What the exercise asks: For the word "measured", count the lines below that contain it. Give the number alone.

Source data:
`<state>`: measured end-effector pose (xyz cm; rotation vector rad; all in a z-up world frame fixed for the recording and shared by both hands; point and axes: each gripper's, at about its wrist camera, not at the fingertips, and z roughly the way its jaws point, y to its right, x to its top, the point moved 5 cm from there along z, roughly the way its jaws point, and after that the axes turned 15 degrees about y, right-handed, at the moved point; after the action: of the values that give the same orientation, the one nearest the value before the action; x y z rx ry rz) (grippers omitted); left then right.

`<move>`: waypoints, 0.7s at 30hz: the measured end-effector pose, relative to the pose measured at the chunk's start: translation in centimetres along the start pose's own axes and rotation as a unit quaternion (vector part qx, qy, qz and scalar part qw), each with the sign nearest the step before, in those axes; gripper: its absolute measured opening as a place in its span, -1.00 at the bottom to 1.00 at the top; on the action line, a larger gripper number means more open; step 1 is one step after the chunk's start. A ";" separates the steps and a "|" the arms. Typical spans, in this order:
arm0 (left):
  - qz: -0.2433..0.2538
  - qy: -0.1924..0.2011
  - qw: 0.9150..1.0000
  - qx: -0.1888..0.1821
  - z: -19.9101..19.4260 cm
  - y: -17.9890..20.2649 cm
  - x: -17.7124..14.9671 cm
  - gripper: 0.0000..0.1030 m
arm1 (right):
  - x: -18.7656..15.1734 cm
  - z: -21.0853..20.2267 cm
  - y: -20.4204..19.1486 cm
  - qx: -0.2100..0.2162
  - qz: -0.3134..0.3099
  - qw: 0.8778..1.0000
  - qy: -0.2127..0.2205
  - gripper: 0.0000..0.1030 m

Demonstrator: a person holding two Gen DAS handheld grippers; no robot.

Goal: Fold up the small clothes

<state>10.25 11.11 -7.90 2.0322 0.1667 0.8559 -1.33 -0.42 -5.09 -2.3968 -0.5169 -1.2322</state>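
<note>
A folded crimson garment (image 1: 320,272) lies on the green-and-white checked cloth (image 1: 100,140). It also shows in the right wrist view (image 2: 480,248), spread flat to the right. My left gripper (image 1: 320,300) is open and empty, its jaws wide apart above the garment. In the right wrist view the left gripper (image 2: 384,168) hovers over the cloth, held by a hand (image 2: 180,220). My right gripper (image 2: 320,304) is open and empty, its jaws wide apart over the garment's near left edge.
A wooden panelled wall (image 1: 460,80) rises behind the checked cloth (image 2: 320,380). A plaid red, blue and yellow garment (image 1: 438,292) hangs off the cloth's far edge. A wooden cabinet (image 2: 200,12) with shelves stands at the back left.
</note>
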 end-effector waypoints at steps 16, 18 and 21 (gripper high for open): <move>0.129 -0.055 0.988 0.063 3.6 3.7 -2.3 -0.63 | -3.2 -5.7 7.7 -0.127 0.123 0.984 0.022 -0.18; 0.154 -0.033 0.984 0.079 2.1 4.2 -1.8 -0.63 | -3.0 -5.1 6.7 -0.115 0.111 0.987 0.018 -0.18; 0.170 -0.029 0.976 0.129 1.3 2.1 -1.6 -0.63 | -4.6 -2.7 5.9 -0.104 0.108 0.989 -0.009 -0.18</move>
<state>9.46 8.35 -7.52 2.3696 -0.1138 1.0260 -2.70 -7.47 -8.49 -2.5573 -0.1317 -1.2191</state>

Solution to the exercise: 2